* [Problem requirements] In the listing below, find every line with the string "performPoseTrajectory" and pull it out.

* [Input data]
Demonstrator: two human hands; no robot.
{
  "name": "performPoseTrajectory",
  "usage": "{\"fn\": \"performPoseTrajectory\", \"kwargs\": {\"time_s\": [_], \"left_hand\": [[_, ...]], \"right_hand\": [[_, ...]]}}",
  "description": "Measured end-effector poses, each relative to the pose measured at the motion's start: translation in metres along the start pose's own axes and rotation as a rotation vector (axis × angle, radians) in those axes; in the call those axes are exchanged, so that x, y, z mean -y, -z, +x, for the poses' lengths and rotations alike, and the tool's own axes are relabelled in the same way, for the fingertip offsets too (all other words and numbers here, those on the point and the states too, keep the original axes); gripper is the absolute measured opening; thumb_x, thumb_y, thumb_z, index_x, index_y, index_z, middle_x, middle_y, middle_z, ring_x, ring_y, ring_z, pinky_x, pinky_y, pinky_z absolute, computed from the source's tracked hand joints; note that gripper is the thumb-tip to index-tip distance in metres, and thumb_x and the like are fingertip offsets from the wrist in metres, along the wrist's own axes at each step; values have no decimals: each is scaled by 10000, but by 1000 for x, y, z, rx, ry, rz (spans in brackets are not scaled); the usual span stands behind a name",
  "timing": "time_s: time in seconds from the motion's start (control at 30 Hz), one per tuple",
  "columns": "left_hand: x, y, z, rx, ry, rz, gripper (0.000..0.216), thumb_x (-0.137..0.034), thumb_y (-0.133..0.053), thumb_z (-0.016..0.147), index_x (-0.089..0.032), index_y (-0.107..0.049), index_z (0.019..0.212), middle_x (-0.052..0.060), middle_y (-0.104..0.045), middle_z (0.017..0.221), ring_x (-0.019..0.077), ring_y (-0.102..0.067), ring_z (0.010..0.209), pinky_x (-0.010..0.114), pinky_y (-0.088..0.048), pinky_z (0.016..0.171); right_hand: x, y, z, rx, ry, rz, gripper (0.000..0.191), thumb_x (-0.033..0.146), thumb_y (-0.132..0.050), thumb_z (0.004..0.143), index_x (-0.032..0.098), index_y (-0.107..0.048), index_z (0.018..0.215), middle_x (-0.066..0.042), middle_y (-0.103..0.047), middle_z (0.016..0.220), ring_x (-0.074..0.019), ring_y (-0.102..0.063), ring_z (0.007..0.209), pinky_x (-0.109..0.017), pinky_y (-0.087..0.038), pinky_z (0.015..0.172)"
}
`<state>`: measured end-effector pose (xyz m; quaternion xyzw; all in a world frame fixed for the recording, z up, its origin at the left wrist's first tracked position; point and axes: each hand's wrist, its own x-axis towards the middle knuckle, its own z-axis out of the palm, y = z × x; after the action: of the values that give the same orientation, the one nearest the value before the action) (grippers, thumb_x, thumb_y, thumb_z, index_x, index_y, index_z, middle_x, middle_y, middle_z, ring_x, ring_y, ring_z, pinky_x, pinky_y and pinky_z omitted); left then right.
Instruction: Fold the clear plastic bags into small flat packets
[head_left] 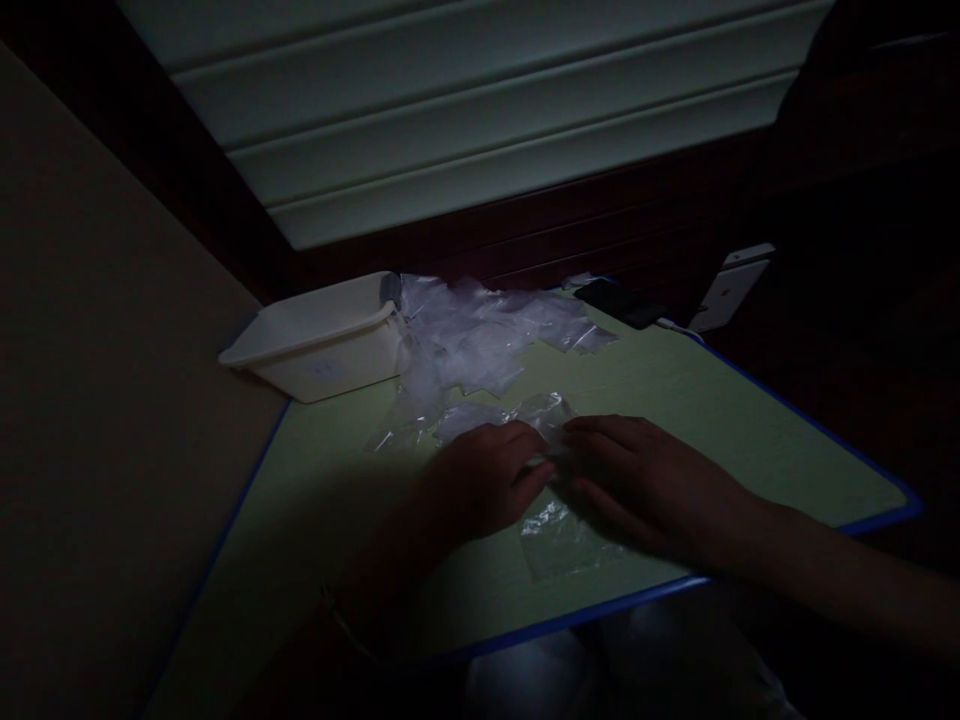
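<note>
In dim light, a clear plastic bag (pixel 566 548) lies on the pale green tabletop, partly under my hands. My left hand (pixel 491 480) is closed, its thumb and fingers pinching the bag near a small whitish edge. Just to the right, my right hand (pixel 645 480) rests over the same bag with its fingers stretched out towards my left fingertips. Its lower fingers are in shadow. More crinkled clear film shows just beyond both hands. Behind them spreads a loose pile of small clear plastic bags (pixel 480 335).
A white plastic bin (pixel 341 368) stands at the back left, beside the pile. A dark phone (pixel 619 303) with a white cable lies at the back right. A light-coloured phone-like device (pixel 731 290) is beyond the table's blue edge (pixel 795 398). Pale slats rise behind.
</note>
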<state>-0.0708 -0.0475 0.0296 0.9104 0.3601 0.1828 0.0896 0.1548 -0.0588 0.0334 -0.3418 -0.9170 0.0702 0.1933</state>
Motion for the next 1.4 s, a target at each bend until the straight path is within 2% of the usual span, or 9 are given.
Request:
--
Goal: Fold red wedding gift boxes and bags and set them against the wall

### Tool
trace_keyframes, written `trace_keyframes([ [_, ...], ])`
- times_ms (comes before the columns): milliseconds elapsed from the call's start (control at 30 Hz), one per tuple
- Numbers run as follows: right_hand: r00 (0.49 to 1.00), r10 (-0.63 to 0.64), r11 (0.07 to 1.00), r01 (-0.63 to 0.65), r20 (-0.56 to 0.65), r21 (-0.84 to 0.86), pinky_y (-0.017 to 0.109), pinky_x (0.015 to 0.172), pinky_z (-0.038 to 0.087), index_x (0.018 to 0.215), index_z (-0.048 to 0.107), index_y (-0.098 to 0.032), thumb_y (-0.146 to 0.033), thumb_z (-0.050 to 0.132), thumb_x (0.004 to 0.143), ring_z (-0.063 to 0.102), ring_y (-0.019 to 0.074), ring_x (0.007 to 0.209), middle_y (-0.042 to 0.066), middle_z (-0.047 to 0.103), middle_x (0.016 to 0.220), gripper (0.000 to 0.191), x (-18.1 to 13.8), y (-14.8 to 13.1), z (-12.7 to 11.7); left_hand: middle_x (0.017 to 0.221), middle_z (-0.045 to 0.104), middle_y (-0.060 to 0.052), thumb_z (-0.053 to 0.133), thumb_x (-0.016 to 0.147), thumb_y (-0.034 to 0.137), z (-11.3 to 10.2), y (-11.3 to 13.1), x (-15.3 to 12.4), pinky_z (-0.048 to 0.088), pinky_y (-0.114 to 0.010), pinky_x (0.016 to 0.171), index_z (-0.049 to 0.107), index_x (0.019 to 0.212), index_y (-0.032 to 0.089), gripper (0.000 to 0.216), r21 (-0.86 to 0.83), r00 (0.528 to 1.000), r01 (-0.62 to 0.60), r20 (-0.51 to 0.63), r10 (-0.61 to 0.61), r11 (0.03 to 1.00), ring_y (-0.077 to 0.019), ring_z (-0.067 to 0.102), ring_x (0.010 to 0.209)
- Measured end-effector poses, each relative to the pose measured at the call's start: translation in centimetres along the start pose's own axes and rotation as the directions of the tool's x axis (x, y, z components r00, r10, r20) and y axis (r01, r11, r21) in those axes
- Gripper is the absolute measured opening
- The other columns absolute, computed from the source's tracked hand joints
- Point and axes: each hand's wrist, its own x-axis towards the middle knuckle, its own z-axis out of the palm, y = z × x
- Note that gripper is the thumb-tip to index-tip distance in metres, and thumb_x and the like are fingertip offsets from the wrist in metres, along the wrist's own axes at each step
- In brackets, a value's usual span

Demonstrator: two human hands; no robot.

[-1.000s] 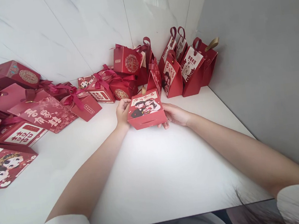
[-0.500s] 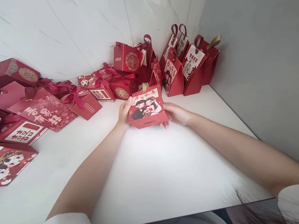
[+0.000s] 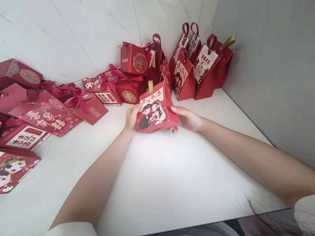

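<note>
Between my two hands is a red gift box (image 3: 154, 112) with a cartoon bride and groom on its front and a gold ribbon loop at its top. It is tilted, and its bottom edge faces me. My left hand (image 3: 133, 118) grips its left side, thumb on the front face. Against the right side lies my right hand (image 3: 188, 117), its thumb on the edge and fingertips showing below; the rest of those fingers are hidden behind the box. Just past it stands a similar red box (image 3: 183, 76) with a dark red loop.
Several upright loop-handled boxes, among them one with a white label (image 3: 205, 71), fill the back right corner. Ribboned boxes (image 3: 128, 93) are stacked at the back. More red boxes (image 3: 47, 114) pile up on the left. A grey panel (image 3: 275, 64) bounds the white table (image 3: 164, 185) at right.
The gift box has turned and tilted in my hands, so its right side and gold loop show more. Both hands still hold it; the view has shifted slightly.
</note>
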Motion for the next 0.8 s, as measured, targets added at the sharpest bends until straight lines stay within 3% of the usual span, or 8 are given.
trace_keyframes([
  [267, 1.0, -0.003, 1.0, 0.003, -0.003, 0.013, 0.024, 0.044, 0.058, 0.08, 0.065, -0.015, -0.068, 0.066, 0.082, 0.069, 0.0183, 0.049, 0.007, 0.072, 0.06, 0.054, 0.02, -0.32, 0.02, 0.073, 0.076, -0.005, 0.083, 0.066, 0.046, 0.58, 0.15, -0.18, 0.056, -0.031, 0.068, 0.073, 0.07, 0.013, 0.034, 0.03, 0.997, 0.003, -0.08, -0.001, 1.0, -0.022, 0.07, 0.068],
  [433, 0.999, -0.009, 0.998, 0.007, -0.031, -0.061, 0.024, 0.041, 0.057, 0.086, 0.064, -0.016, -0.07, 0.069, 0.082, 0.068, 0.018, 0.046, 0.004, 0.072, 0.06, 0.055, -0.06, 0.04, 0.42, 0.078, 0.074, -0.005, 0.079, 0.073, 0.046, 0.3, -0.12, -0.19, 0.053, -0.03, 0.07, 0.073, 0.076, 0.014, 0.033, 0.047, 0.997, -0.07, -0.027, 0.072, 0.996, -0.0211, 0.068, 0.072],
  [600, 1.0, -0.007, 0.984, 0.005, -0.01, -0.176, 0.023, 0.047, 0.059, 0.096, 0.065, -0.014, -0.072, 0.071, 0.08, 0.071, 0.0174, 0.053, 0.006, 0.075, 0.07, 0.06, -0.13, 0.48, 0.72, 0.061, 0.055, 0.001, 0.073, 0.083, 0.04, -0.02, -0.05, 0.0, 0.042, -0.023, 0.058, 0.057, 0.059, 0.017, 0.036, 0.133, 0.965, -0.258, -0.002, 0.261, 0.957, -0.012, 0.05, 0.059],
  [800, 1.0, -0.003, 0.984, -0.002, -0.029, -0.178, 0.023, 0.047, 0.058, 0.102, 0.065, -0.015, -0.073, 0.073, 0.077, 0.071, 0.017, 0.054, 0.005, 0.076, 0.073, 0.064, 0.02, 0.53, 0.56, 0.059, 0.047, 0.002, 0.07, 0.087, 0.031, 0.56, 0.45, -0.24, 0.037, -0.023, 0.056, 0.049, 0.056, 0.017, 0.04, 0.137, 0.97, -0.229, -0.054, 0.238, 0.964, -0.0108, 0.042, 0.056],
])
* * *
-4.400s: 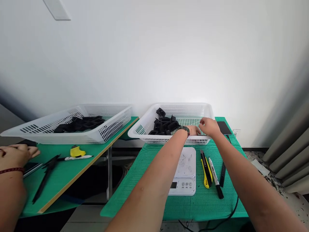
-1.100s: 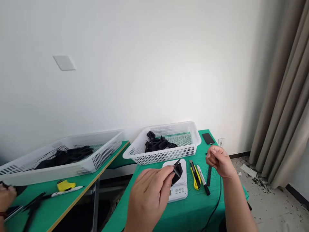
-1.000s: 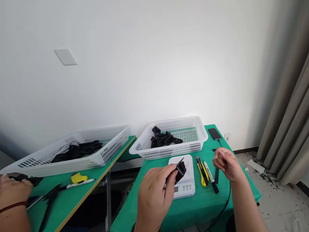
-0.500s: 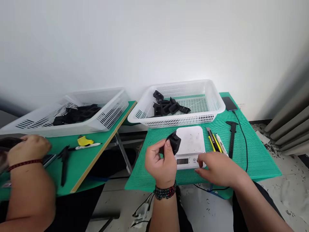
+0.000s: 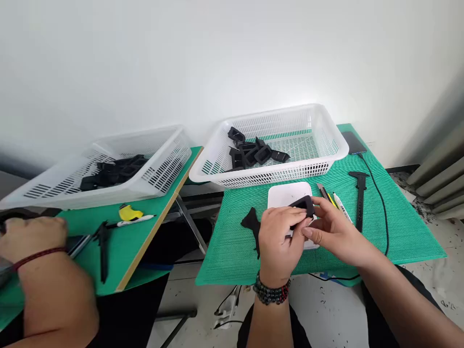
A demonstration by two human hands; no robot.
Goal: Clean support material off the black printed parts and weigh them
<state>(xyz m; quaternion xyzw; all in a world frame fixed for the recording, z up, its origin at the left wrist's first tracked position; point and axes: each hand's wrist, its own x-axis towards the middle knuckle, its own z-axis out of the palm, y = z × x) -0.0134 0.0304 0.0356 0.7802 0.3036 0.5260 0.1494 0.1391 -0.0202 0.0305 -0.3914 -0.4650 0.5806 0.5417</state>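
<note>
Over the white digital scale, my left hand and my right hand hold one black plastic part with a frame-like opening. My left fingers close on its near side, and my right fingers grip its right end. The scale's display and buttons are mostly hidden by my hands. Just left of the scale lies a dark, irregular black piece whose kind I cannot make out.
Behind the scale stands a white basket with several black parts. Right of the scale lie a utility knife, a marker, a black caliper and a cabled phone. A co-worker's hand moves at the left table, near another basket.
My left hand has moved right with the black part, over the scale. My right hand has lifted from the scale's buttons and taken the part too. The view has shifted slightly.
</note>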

* [Answer section]
  "name": "performPoseTrajectory",
  "usage": "{\"fn\": \"performPoseTrajectory\", \"kwargs\": {\"time_s\": [_], \"left_hand\": [[_, ...]], \"right_hand\": [[_, ...]]}}",

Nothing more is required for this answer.